> Work to complete:
Write the full listing out again, word for word, but omit the pictures.

> Data provided:
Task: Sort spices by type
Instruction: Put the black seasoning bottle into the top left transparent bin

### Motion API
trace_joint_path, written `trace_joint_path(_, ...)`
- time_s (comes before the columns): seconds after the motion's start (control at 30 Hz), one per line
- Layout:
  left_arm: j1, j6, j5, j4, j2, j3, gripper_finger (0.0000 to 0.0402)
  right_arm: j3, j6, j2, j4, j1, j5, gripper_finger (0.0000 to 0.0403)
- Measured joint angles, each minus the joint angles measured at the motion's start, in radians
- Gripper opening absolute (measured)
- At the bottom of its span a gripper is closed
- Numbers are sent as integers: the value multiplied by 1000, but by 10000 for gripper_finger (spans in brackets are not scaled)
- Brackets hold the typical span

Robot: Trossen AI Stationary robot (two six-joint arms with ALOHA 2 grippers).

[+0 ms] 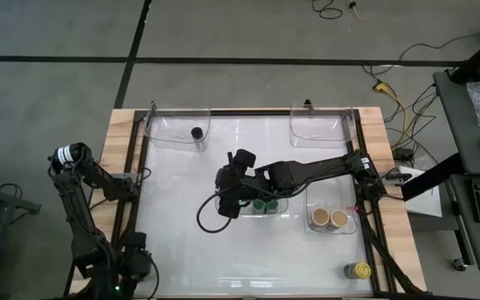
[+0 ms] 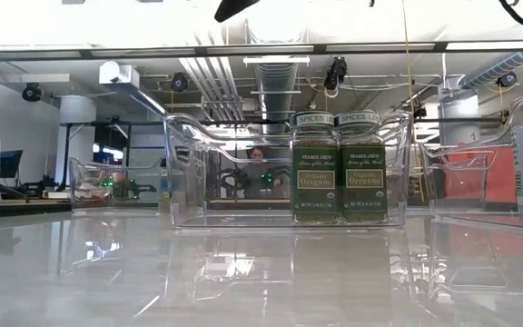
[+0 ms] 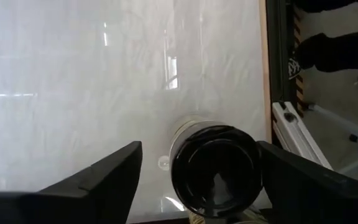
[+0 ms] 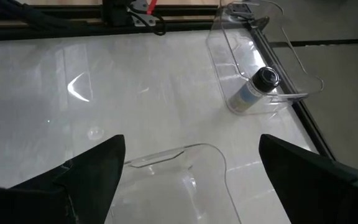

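My right gripper (image 1: 230, 200) (image 4: 191, 140) hangs open over the left end of a clear tray (image 1: 283, 207) that holds two green oregano jars (image 1: 265, 204) (image 2: 339, 168), standing upright. My left gripper (image 1: 137, 268) (image 3: 199, 148) is open near the table's near left corner. Its fingers stand on either side of an upright black-lidded jar (image 3: 216, 171), with a gap showing beside one finger. A second black-lidded jar (image 1: 197, 132) (image 4: 257, 87) sits in the far-left tray (image 1: 173, 133). Two tan jars (image 1: 330, 218) stand in a tray on the right. A yellow jar (image 1: 358, 270) stands near the near right corner.
An empty clear tray (image 1: 319, 125) sits at the far right. A raised frame (image 1: 140, 167) borders the white table on the left and right sides. Bare table surface lies between the trays and along the near edge. Cables and a desk lie beyond the right side.
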Motion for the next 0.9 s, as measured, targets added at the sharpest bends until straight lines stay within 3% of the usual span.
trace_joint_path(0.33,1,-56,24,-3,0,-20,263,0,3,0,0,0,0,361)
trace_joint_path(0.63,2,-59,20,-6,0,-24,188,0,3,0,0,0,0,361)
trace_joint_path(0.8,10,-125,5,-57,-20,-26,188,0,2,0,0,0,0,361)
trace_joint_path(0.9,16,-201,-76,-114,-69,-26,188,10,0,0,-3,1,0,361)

> Solved problem:
Task: Sort spices by type
Instruction: Put the black seasoning bottle into the top left transparent bin

### Motion API
trace_joint_path, written `trace_joint_path(_, ...)`
- time_s (comes before the columns): seconds after the motion's start (control at 30 Hz), one per line
- Layout:
  left_arm: j1, j6, j5, j4, j2, j3, gripper_finger (0.0000 to 0.0402)
  right_arm: j3, j6, j2, j4, j1, j5, gripper_finger (0.0000 to 0.0403)
- Measured joint angles, each minus the joint angles measured at the motion's start, in radians
- Gripper opening absolute (measured)
- At the bottom of its span a gripper is closed
- Numbers are sent as integers: the value multiplied by 1000, but by 10000 for gripper_finger (spans in brackets are not scaled)
- Brackets hold the typical span

Robot: Trossen AI Stationary robot (two six-joint arms with ALOHA 2 grippers).

[+0 ms] 
[+0 ms] 
[+0 ms] 
[+0 ms] 

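My right gripper (image 1: 230, 200) (image 4: 191, 140) hangs open over the left end of a clear tray (image 1: 283, 207) that holds two green oregano jars (image 1: 265, 204) (image 2: 339, 168), standing upright. My left gripper (image 1: 137, 268) (image 3: 199, 148) is open near the table's near left corner. Its fingers stand on either side of an upright black-lidded jar (image 3: 216, 171), with a gap showing beside one finger. A second black-lidded jar (image 1: 197, 132) (image 4: 257, 87) sits in the far-left tray (image 1: 173, 133). Two tan jars (image 1: 330, 218) stand in a tray on the right. A yellow jar (image 1: 358, 270) stands near the near right corner.
An empty clear tray (image 1: 319, 125) sits at the far right. A raised frame (image 1: 140, 167) borders the white table on the left and right sides. Bare table surface lies between the trays and along the near edge. Cables and a desk lie beyond the right side.
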Motion for the next 0.9 s, as measured, targets added at the sharpest bends until straight lines stay within 3% of the usual span.
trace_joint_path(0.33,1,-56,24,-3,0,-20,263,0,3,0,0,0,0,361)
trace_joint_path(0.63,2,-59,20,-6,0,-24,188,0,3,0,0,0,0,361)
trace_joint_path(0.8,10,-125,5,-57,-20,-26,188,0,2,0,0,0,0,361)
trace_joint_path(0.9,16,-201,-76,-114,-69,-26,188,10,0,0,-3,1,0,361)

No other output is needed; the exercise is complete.